** Assignment **
The line containing "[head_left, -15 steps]" marks the end; write out exactly every line from the start of the data up to and including it, without the pictures.

** Source information follows **

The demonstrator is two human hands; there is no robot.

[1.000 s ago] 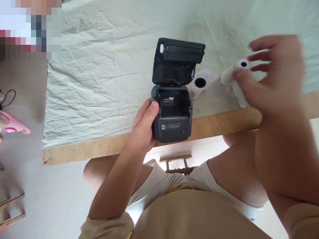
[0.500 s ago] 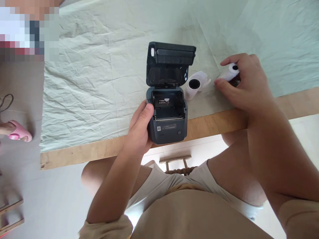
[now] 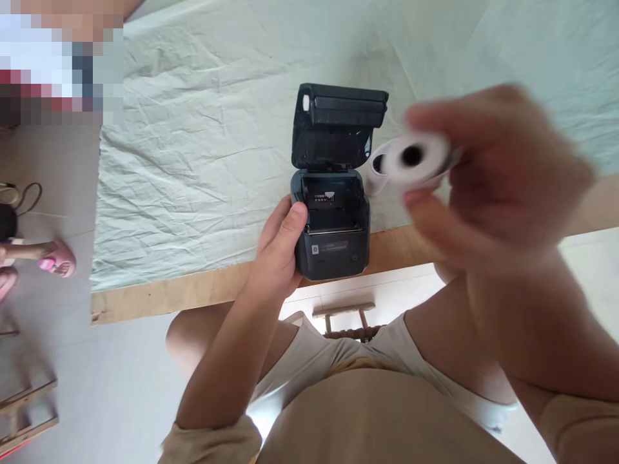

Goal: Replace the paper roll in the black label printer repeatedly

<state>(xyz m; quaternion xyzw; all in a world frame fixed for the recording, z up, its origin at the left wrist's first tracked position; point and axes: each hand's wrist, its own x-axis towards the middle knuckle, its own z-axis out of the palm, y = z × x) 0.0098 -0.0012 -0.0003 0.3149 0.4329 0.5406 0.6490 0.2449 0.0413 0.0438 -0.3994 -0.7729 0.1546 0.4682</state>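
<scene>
Printer (image 3: pixel 334 261) gripped by left hand (image 3: pixel 278 261), lid (image 3: pixel 329 145) already open, bay (image 3: pixel 347 191) without roll; right hand (image 3: pixel 507 180) pinching paper roll (image 3: pixel 429 156), second roll (image 3: pixel 375 183) just left of fingertips

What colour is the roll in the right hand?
The roll is white with a dark centre, slightly motion-blurred; it shows in the head view.

Wooden table (image 3: pixel 164 298) — creased pale-green cloth (image 3: pixel 203 148), white roll (image 3: pixel 374 183) on it
</scene>
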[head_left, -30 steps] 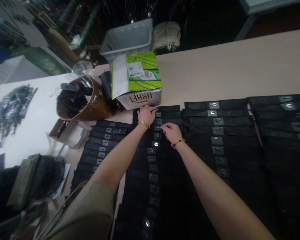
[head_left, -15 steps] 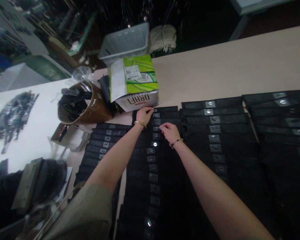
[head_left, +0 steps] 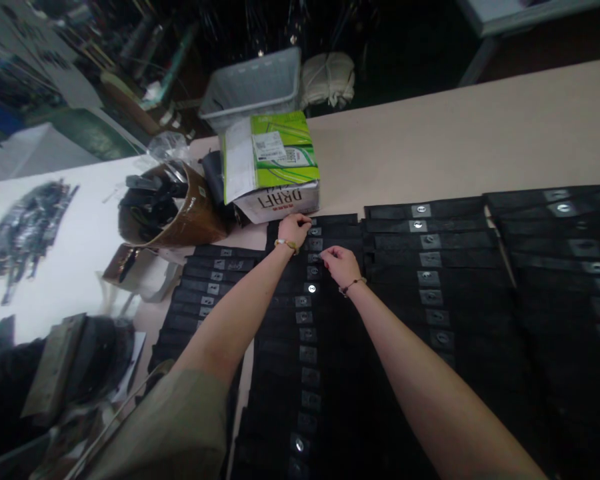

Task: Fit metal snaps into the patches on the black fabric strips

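Overlapping black fabric pieces (head_left: 335, 333) lie in columns on the table, each with a small shiny clear patch bearing a round emblem (head_left: 312, 289). At the far end of the middle column, my left hand (head_left: 294, 230) pinches at a patch beside the box; what sits between its fingertips is too small to make out. Lower and to the right, my right hand (head_left: 341, 262) has thumb and forefinger pressed together at the edge of another patch (head_left: 316, 258). Whether it grips the patch's film or only touches it is unclear. Both wrists wear bracelets.
A green and white DRAFT carton (head_left: 280, 170) stands just beyond my left hand. Left of it are a brown bucket (head_left: 195, 217) of black parts and a small open box (head_left: 150, 273). A grey bin (head_left: 253, 83) and a tied cloth bundle (head_left: 329, 75) lie past the table edge.
My left hand has shifted very slightly to the right at the far end of the column. My right hand stays at the same patch, and the camera view has moved a little.
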A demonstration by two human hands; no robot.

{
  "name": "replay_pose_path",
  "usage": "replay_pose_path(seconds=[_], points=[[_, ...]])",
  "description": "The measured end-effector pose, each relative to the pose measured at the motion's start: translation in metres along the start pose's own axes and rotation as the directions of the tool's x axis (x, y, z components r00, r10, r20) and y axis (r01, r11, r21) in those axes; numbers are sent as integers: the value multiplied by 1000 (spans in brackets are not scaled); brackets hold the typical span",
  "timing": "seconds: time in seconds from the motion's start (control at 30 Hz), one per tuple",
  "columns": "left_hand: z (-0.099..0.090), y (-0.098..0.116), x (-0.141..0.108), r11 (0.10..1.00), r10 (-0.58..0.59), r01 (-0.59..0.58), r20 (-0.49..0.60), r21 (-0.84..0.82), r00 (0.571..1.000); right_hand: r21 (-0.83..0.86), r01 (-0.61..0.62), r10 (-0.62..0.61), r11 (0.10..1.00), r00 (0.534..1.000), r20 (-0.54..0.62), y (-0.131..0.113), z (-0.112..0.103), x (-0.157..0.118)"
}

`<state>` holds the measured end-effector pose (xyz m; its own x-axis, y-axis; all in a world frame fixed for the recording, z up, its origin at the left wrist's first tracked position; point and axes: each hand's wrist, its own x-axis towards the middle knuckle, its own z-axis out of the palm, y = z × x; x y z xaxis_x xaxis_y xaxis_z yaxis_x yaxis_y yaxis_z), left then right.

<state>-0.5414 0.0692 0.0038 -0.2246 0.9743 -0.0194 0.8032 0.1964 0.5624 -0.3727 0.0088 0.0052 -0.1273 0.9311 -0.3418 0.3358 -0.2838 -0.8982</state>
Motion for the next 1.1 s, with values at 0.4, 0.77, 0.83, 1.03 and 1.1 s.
replay_pose_path(seconds=[0.4,0.77,0.83,1.03,1.1], points=[[6,-7,-2,994,29,-36,-59,-107,998,553,-272,169,787,958,231,-12,-15,-1],[5,-7,-2,994,17,-21,-35,-104,999,-145,46,-51,988,998,-33,-38,-6,64],[6,-7,-3,995,10,-14,-38,-96,999,-393,77,-88,916,996,-10,-47,-1,89],[7,-7,-4,996,17,-21,-44,-89,999,-566,16,-7,824,1000,18,-52,8,120],[7,-7,-4,996,19,-23,-45,-88,999,-566,12,1,824,1000,23,-52,8,119]])
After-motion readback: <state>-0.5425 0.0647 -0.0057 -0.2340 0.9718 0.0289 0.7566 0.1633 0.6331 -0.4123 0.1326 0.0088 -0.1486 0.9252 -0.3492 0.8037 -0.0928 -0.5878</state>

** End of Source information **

** Task response **
The demonstrator is two human hands; there is no robot.

[1.000 s ago] 
[0.500 s ago] 
[now] 

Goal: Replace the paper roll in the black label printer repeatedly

<state>(xyz m; quaternion xyzw; all in a world frame fixed for the recording, z up, its origin at the left wrist's first tracked position; point and axes: each hand's wrist, its own x-axis towards the middle knuckle, its own z-axis out of the palm, y = z × x) 0.0098 -0.0012 -0.0003 0.3149 0.4329 0.5406 0.6490 0.2449 0.0413 0.0438 -0.3994 -0.7729 0.1546 0.4682</state>
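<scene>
Printer (image 3: pixel 334 261) gripped by left hand (image 3: pixel 278 261), lid (image 3: pixel 329 145) already open, bay (image 3: pixel 347 191) without roll; right hand (image 3: pixel 507 180) pinching paper roll (image 3: pixel 429 156), second roll (image 3: pixel 375 183) just left of fingertips

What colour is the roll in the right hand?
The roll is white with a dark centre, slightly motion-blurred; it shows in the head view.

Wooden table (image 3: pixel 164 298) — creased pale-green cloth (image 3: pixel 203 148), white roll (image 3: pixel 374 183) on it
</scene>
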[head_left, -30 steps] 
[head_left, -15 steps] 

Nothing else belongs to the answer.